"""

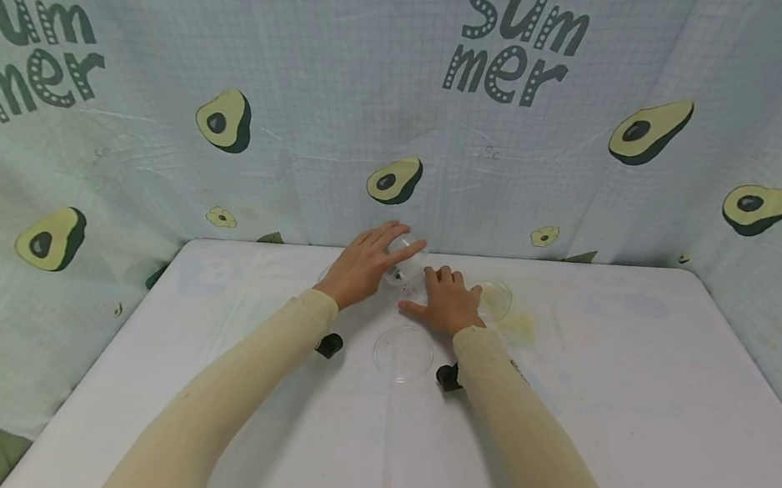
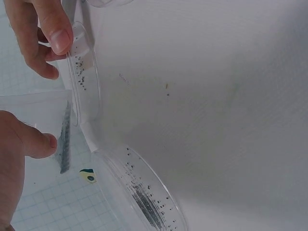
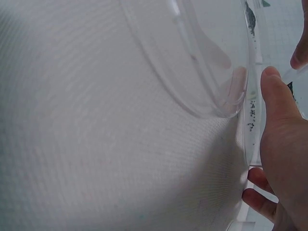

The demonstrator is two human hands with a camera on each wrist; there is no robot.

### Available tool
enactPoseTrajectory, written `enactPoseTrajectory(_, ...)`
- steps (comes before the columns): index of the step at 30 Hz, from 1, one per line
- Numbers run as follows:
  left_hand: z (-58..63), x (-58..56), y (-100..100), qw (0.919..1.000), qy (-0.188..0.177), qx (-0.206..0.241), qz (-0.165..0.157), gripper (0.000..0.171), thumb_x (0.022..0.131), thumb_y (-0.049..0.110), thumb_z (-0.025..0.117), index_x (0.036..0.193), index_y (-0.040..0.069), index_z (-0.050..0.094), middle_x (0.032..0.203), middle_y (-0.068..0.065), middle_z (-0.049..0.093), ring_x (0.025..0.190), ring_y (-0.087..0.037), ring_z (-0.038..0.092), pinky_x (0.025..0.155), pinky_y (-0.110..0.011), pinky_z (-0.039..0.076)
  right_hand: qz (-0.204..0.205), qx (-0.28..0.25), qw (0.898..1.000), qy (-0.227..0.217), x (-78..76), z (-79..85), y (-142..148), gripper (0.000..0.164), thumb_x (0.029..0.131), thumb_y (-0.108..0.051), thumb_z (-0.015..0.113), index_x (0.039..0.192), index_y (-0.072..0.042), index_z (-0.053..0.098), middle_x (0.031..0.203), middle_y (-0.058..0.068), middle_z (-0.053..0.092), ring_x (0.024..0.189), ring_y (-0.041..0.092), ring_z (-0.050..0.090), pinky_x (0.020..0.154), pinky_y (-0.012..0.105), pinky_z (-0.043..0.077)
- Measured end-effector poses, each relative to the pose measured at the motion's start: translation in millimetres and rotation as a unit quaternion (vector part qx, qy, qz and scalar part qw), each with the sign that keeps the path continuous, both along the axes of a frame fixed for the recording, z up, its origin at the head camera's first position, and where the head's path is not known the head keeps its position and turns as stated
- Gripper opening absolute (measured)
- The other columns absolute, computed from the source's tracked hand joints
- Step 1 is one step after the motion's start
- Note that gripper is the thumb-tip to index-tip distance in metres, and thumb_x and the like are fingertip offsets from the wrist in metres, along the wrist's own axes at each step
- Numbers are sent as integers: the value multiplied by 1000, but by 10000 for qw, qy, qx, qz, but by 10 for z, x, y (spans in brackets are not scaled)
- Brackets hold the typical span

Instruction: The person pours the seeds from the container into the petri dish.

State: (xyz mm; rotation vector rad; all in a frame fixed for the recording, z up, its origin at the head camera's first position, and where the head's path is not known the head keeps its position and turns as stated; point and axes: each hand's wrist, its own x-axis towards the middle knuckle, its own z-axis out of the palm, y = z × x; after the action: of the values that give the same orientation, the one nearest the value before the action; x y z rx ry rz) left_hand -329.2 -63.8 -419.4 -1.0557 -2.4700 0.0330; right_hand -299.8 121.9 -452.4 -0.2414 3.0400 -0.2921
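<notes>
"Where was the clear container point(image 2: 43, 113)?"
"In the left hand point(image 1: 362, 267), dark grains point(image 2: 65, 139) gathered along its lower side."
"And the shallow clear dish point(image 2: 87, 94)?"
"On the bench point(image 1: 601, 410), dark grains scattered inside it."

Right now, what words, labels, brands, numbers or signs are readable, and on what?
"sum mer": left side of pale avocado-print fabric backdrop
"sum mer": upper middle of same backdrop
Small dark marking on the right arm's cream sleeve: too small to read.
No other text is readable.

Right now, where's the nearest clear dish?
In the head view, the dish lies centrally on the white table, between left sleeve and right sleeve, below and left of the right hand.
</notes>
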Motion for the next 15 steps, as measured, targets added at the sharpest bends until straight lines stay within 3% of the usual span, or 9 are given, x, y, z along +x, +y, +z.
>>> enactPoseTrajectory(15,26,-8,14,9997,140,-173,-90,82,84,-4,69,149,34,35,149,-6,40,144,-24,32,116,-42,34,38,27,10000,-12,-1,18,6,93,83,-74,51,151,-14,31,144,14,42,133,33,39,102,69,34)
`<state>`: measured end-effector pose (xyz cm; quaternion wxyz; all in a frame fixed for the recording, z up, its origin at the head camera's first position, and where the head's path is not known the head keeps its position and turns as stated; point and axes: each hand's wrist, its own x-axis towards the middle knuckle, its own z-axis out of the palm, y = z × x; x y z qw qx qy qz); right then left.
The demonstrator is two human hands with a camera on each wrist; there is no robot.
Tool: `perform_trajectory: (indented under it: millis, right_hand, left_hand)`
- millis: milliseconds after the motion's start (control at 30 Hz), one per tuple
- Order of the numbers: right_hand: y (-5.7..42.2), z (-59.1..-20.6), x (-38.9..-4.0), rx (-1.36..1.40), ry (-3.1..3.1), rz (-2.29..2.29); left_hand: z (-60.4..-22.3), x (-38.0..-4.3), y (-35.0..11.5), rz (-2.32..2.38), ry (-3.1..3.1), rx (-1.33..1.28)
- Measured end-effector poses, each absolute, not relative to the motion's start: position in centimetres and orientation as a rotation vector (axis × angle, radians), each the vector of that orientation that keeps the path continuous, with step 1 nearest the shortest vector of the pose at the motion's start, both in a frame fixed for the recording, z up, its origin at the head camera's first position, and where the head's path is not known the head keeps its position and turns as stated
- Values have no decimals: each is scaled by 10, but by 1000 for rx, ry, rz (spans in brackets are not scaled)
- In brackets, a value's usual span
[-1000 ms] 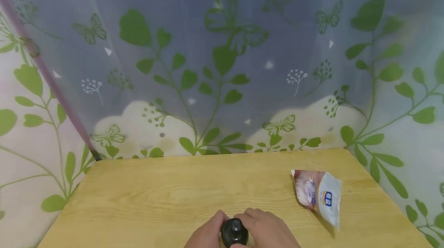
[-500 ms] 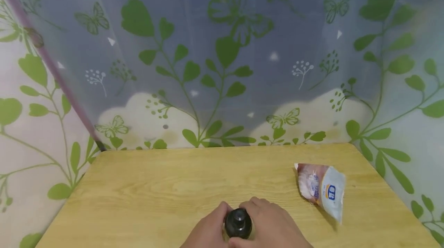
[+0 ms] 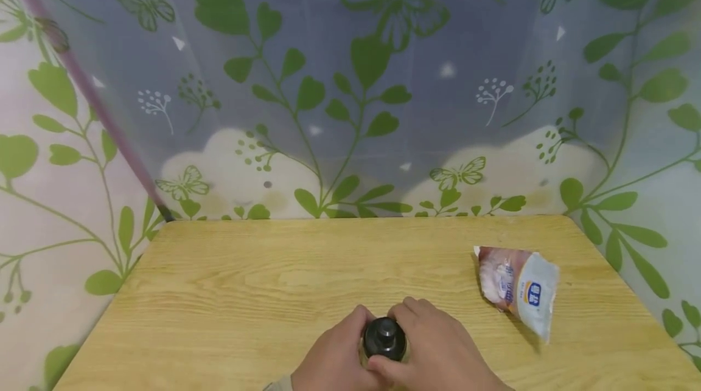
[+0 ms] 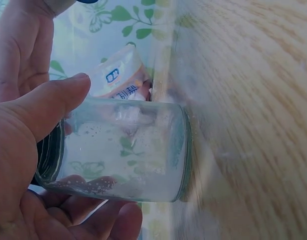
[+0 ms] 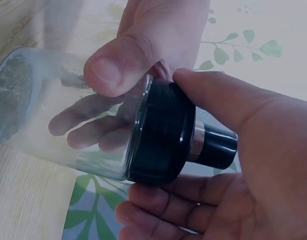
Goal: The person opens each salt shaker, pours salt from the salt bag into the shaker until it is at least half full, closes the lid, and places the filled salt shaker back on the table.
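A clear glass jar (image 4: 128,145) with a black lid (image 5: 161,132) topped by a small black spout-like knob stands on the wooden table, low in the head view. White residue and droplets cling inside the glass. My left hand (image 3: 339,351) grips the jar's upper body, with thumb and fingers on opposite sides. On the black lid, my right hand (image 3: 438,345) has its thumb and curled fingers at the rim. The jar's lower part is hidden by the hands in the head view, but both wrist views show it.
A partly crumpled salt bag (image 3: 517,287), white and brownish pink with a blue label, sits to the right of the hands. Patterned curtains (image 3: 296,81) with green leaves and butterflies border the wooden table (image 3: 246,275) at the back and sides.
The head view has tilted down a little, so table and bag appear higher. Both hands and the jar have shifted slightly forward, still together; the grip looks much the same.
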<state>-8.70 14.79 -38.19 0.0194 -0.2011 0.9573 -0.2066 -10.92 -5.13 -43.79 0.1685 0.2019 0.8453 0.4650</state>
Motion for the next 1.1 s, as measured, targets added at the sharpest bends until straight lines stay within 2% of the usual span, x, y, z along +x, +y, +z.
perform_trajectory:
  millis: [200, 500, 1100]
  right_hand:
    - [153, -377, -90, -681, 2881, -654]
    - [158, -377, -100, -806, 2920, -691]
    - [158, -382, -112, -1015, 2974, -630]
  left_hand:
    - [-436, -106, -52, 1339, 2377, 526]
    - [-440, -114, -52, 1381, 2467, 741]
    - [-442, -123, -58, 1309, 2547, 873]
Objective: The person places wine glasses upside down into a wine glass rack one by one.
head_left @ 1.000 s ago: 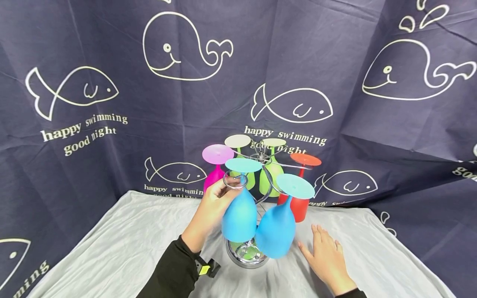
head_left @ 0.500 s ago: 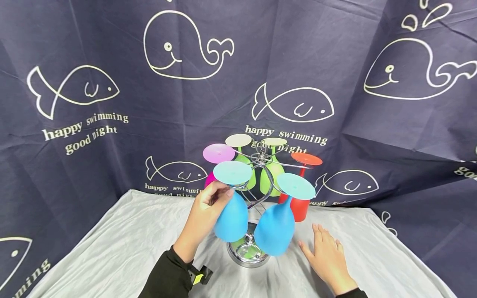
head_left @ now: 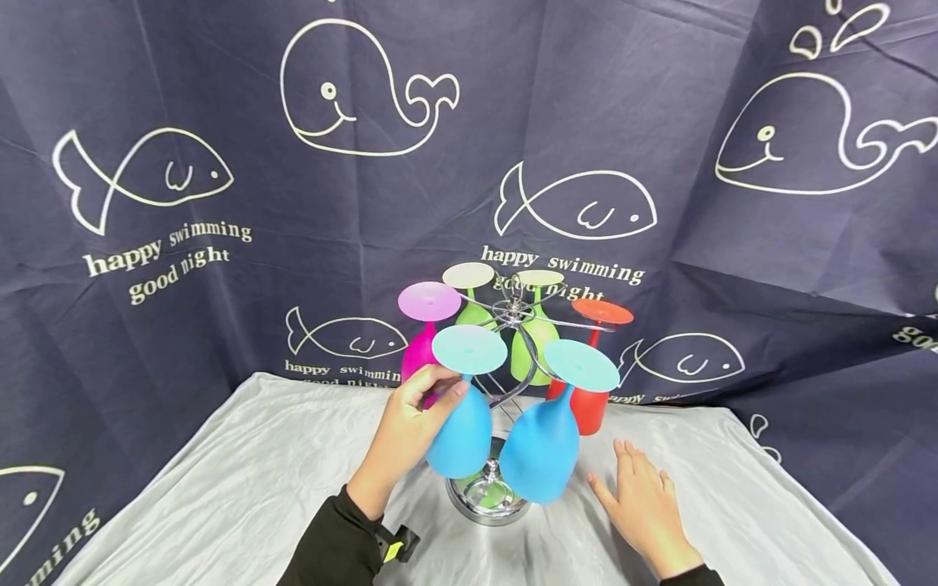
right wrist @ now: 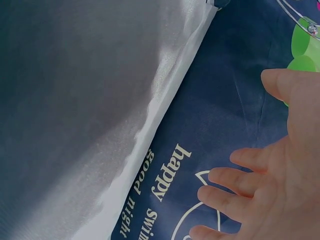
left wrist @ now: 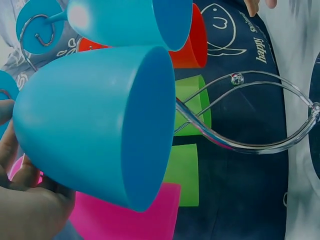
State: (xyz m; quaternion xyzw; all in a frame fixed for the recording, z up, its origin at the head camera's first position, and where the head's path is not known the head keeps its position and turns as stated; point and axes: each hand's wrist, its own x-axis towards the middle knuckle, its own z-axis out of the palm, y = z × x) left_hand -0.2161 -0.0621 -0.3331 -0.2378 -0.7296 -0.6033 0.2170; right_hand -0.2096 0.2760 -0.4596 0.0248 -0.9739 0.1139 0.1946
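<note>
My left hand point(head_left: 406, 427) pinches a blue wine glass point(head_left: 462, 431) near its stem, thumb on the top of the bowl. The glass is upside down, foot up, in front of the chrome glass rack point(head_left: 487, 511); its foot hides the rack's near hook. In the left wrist view the bowl point(left wrist: 95, 125) fills the middle, its mouth facing the rack's base. A second blue wine glass point(head_left: 541, 448) hangs upside down just to the right. My right hand point(head_left: 645, 505), fingers straight and apart, holds nothing, low over the table right of the rack.
Also hanging upside down on the rack are a magenta glass point(head_left: 419, 354) at left, two green glasses point(head_left: 533, 354) behind and a red glass point(head_left: 589, 411) at right. A pale cloth point(head_left: 293, 472) covers the table. Behind it hangs a dark fish-print curtain point(head_left: 410, 212).
The held blue glass has come out of the rack's ring, first left and towards me, then slightly back right. The right hand and the other glasses stay put.
</note>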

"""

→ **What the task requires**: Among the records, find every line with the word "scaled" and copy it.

→ **Response below**:
- Numbers are sent as integers: the value multiplied by 1000, but by 10000 for qw, qy, qx, qz, but by 10 for z, x, y (spans in brackets are not scaled)
- Values have no decimals: each is scaled by 10, but by 1000 for rx, ry, rz (spans in brackets are not scaled)

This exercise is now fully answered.